Feel free to PM if you would rather.
Thanks in advance
X
Wishing you lots if luck wherever you are in your journey


----------



## Boggy (Dec 13, 2006)

Hiya Cera29

We have adopted twice through the West of Scotland Adoption service (AKA the Baby Adoption Team) and have had a really good experience with them. As you probably know, the info nights and prep group are run centrally by Glasgow then the home study and matching is done by your own LA.

We adopted first through Glasgow, and with our second adoption the paperwork up date was completed by Glasgow and post-adoption support by South Ayrshire while the children both come from a different LA altogether so we have a bit of experience of a few of the LAs involved!

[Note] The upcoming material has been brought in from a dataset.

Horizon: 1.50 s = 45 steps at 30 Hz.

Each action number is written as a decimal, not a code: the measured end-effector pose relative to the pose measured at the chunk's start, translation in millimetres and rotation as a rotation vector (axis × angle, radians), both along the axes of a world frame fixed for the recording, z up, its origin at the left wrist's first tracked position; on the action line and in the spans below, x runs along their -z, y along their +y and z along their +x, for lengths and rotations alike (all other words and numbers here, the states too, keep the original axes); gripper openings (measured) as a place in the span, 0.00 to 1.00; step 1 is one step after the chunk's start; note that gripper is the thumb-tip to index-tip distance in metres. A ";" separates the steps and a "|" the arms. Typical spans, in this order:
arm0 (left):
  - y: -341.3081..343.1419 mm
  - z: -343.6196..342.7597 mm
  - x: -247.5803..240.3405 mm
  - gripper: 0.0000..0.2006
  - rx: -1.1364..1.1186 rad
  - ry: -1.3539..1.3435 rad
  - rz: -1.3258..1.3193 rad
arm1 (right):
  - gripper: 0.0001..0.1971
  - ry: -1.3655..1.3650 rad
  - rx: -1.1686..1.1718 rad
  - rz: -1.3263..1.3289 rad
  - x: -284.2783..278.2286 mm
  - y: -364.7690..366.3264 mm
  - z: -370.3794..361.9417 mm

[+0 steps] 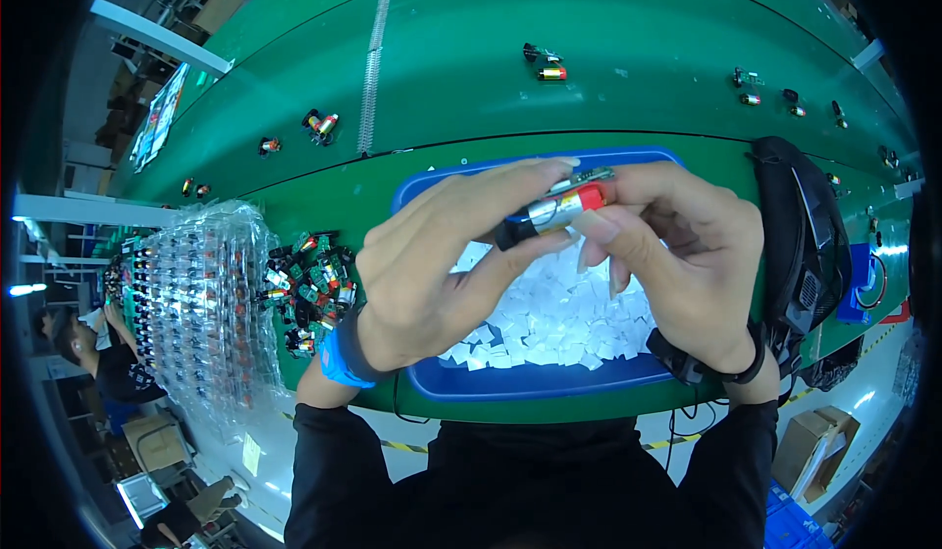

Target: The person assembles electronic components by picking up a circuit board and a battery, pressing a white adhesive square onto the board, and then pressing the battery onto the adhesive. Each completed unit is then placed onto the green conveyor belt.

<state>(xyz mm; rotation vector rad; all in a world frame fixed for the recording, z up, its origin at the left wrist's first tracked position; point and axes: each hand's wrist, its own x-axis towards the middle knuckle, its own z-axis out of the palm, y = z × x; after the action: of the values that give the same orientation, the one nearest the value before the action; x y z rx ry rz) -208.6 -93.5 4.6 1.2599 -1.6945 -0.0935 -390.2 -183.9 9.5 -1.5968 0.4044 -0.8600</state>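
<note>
Above a blue tray (530, 389), both hands hold one small assembly: a cylindrical battery (555, 212) with a silver and gold body, a red end and a black end, and a green circuit board (586, 178) alongside it. My left hand (422, 264) is closed round the black end, its thumb beneath and fingers over the top. At the red end, the thumb and fingertips of my right hand (692, 255) pinch the battery and the board's edge. Many small white paper-like pieces (559, 318) lie in the tray below. Fingers partly cover the assembly.
Left of the tray is a pile of similar battery-and-board assemblies (314, 289), beside stacked clear plastic trays (201, 304). A green belt (461, 58) with scattered assemblies runs behind. A black bag (803, 235) lies at the right. Another person (93, 358) is at far left.
</note>
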 end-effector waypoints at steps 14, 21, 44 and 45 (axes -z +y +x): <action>-4.9 -9.5 -1.8 0.15 -0.136 0.101 0.144 | 0.11 0.323 0.019 -0.446 -4.5 -9.1 -9.6; -61.5 140.9 57.3 0.21 -0.248 0.094 0.864 | 0.15 0.511 0.111 -0.639 -21.2 2.2 -15.4; 83.0 83.9 -4.7 0.13 -0.456 0.124 0.740 | 0.16 0.519 0.015 -0.667 -12.4 -7.3 -13.7; 72.2 70.3 -12.4 0.13 -0.438 0.124 0.726 | 0.17 0.431 -0.015 -0.670 -11.2 -6.5 -12.6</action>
<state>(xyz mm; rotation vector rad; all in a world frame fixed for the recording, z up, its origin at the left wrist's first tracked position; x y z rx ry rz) -138.4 -21.3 17.0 2.0852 -1.2693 -0.5467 -402.9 -190.4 20.7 -2.4201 0.4270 -0.6655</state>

Our timescales were as follows:

Initial adoption phonecall July 06
attended adoption info night Oct 06
Prep Groups Jan/Feb 07
Interview 26/2/07
Formal application 13/3/07
Allocated SWer 27/4/07
Homestudy started 9/5/07
Medicals 14/5/07
Homestudy finished 22/8/07
Approved 1/10/07
Linked 7/5/08 to little girl! 
Panel 4/6/08, intros 18/6/08. 
Cookie moved in on 23/6/08 aged 16 months. 
Court 14/11/08. We are a forever family at last! 
April 09 Baby Bro is on his way! Medical 6/4,
Dino moved in June 09 aged 13 months
July 10 - still waiting for court!

There are another one or two of us who have used WSAS, so we'll be happy to answer anything we can.   
BX


----------



## Camly (Dec 12, 2006)

hiya cera   

we 2 like Boggy went thru Glasgow baby adoption....but it was actually our own authority that found our girls and not glasgow (not that it makes any diff).  our timescales are on my ticker. one thing i did with glasgow    was pester the hell outta them!!    i was forever sending emails to 'enquire' how long we should wait to hear etc.  when going thru adoption everything feels like its taking a lifetime.   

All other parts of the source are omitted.